Tucked against the mountains that form the border between Lebanon and Syria, a new facility is being prepared to house and replace the agricultural inheritance of the region after fighting left major seed bank in Aleppo inaccessible. Once housed in a sprawling 1,000-hectare facility in Syria, the International Center for Agricultural Research in the Dry Area is now based just outside the small Bekaa Valley town of Terbol.
Informal tented settlements dot the rough road leading to the complex – a compound scattered with buildings next to 50 hectares of agricultural land.
“In Syria, if you ask anyone about ICARDA they know what it is. [But] there are people who work in agriculture in Lebanon who haven’t heard of it,” Mariana Yazbek, one of the four scientists based at the Terbol facility, told The Daily Star.

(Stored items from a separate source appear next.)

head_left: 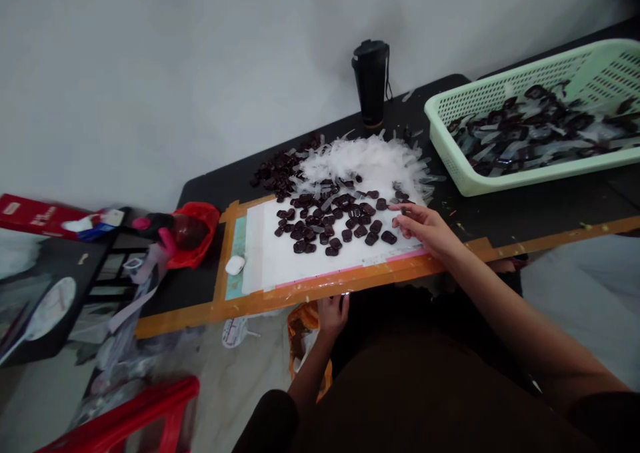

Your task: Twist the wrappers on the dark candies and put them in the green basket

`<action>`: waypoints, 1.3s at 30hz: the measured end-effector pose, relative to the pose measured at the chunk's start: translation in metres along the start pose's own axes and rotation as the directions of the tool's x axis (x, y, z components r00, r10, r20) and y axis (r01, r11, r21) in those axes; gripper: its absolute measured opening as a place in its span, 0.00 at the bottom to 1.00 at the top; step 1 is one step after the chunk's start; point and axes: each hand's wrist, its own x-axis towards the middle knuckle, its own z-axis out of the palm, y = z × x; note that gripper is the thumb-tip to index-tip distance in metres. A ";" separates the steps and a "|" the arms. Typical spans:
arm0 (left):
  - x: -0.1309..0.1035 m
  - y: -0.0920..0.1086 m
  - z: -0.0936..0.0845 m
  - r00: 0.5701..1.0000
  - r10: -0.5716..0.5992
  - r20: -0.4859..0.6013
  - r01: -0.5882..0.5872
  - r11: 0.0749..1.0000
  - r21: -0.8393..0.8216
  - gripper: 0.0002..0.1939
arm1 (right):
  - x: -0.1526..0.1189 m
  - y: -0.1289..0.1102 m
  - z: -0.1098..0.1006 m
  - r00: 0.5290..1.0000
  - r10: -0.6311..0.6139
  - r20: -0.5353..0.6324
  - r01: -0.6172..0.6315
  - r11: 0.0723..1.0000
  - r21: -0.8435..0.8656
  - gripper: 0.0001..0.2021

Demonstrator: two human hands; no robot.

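In the green basket [450,148], dark pieces [530,130]; right hand [425,230] loosely spread over loose pieces [345,223], left hand [333,313] unclear

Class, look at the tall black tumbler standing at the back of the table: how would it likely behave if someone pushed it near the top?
The black tumbler stands upright, tall on a narrow base, so a push near the top would probably tip it rather than slide it. Its round body suggests it would then roll on the black table. The lid looks closed, so spilling seems unlikely, though its contents and weight cannot be judged.
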 end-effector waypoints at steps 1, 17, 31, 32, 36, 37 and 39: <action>0.000 0.001 0.000 1.000 0.000 0.003 0.000 1.000 -0.002 0.16 | 0.000 0.001 0.000 1.000 -0.024 -0.002 0.023 0.999 -0.046 0.23; -0.004 -0.002 0.003 0.998 0.014 -0.057 -0.016 1.000 -0.021 0.14 | -0.006 0.010 0.004 0.952 -0.305 0.012 0.262 0.797 -0.545 0.20; -0.002 -0.001 0.003 0.986 0.087 -0.145 -0.080 0.995 0.053 0.12 | -0.007 0.010 0.007 0.960 -0.279 -0.007 0.230 0.807 -0.543 0.20; -0.002 -0.001 0.003 0.985 0.089 -0.148 -0.082 0.995 0.050 0.12 | -0.007 0.010 0.007 0.961 -0.278 -0.007 0.229 0.807 -0.545 0.20; -0.003 -0.001 0.003 0.980 0.093 -0.175 -0.088 0.996 0.034 0.13 | -0.007 0.011 0.006 0.958 -0.285 -0.006 0.236 0.805 -0.545 0.19; -0.003 -0.002 0.003 0.979 0.096 -0.179 -0.091 0.995 0.033 0.13 | -0.007 0.011 0.006 0.959 -0.285 -0.005 0.237 0.806 -0.542 0.19; -0.002 -0.002 0.003 0.978 0.100 -0.181 -0.096 0.995 0.035 0.13 | -0.007 0.012 0.006 0.960 -0.280 -0.002 0.236 0.811 -0.535 0.20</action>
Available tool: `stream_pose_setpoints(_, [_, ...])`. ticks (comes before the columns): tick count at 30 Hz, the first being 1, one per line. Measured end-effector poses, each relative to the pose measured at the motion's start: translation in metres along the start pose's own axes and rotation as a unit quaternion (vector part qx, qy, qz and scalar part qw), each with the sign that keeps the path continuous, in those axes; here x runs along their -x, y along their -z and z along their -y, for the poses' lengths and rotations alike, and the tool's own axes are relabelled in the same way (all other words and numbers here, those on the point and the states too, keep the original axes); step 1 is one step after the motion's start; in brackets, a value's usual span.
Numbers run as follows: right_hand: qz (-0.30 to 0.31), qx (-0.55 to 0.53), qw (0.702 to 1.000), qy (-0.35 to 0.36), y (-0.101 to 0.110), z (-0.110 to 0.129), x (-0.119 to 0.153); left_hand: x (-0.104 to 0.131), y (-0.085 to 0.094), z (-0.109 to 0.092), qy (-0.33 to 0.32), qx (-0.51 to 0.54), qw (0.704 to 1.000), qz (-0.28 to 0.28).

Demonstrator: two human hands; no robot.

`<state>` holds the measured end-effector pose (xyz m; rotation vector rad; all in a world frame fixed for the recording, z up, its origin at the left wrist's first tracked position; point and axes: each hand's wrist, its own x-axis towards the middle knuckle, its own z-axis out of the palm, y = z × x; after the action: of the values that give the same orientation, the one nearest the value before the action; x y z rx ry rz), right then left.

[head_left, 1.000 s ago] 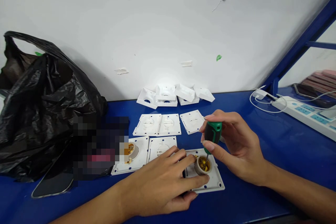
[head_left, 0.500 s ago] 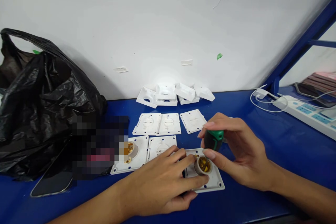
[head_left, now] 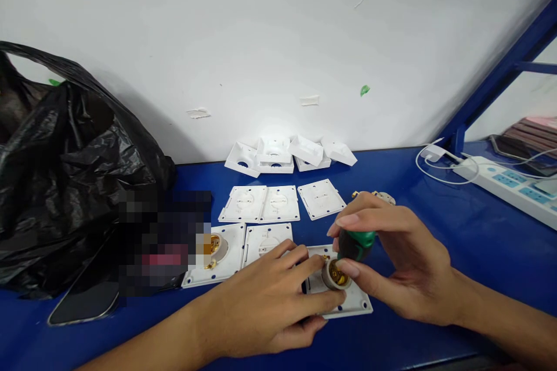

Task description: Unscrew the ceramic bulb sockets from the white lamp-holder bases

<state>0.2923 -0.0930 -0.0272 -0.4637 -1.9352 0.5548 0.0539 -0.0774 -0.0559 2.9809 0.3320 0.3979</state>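
My left hand (head_left: 278, 301) reaches across a white square base plate (head_left: 359, 302), with its fingers closed around both sides of a round lamp socket (head_left: 329, 276) on it. Brass contacts show inside the socket. Above the socket's far right rim, my right hand (head_left: 395, 261) grips the green and black handle of a screwdriver (head_left: 357, 243) between thumb and fingers. The screwdriver's tip is hidden. To the left lies another plate with a lamp socket (head_left: 221, 248), partly blurred out, beside a bare plate (head_left: 278, 232).
Several white plates (head_left: 282, 194) lie behind my hands, with white box covers (head_left: 275, 167) along the wall. Past my right hand lies a loose socket part (head_left: 386, 198). A black plastic bag (head_left: 87, 185) and phone (head_left: 85, 301) are left; a power strip (head_left: 517, 185) is right.
My right hand has shifted slightly right and down, tilting the screwdriver handle; its thumb now covers part of the socket. The loose socket part shows more behind it. My left hand keeps its place.
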Motion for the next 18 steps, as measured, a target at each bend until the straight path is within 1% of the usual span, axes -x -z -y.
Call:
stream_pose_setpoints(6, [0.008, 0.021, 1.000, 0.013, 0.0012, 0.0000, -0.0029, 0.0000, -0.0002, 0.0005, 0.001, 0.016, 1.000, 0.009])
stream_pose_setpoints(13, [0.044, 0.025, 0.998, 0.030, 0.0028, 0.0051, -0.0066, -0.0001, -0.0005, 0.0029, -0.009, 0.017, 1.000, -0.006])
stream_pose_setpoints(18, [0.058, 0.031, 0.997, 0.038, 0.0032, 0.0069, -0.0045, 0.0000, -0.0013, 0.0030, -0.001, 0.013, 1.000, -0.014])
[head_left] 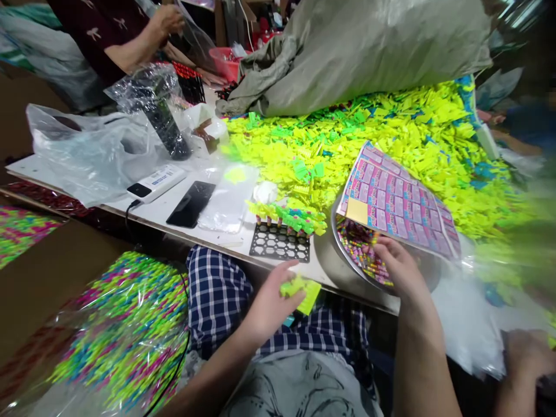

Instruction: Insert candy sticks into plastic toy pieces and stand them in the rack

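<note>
My left hand (pixel 274 301) is closed around flat yellow-green plastic pieces (pixel 309 296), held over my lap just off the table edge. My right hand (pixel 402 267) reaches over the rim of a metal bowl (pixel 335 223), its fingertips pinched together among small pink and yellow striped pieces (pixel 362 252). Whatever lies between those fingertips is too small to make out. Between my hands, on the table, stands a black rack with holes (pixel 278 246). Several small striped pieces with yellow-green plastic tops (pixel 289 219) stand upright in its back rows.
A printed sticker sheet (pixel 399 200) covers part of the bowl. Behind spreads a heap of yellow-green plastic pieces (pixel 347 139) under a grey sheet (pixel 369 52). A phone (pixel 191 204) and power bank (pixel 156 180) lie left. Other people's hands (pixel 169 20) show upper left and lower right.
</note>
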Motion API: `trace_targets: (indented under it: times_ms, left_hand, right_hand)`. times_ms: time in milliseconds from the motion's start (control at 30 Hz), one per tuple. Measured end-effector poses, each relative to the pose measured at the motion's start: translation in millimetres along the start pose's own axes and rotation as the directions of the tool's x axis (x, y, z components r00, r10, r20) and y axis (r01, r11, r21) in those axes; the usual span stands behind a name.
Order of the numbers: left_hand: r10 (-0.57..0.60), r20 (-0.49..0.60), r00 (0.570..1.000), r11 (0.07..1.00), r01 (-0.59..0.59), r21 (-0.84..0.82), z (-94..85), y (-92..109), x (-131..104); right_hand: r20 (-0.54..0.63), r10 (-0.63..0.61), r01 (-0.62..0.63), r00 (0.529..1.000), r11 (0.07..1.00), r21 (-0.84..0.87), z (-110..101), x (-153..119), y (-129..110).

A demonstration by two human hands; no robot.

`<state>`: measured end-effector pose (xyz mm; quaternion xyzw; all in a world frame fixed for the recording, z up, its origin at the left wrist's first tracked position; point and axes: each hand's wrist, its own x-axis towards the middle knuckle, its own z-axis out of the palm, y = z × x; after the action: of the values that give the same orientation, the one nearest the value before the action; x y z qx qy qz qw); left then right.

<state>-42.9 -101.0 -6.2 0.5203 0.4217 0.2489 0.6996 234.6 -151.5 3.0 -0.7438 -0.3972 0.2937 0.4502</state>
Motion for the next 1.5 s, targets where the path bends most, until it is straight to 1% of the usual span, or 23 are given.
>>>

That has changed since instability from the Syrian civil war forced the group to abandon the Aleppo center in 2012. ICARDA relocated to Morocco and Lebanon and needed to replace the precious store of seeds left behind.
To do this, they made the first withdrawal from the Norwegian “Doomsday” Global Seed Vault, located on the icy archipelago of Svalbard. The bank has been acting as an insurance policy for the worldwide network of 1,750 seed banks since it was completed in 2008, and now houses some 4,000 species of seeds.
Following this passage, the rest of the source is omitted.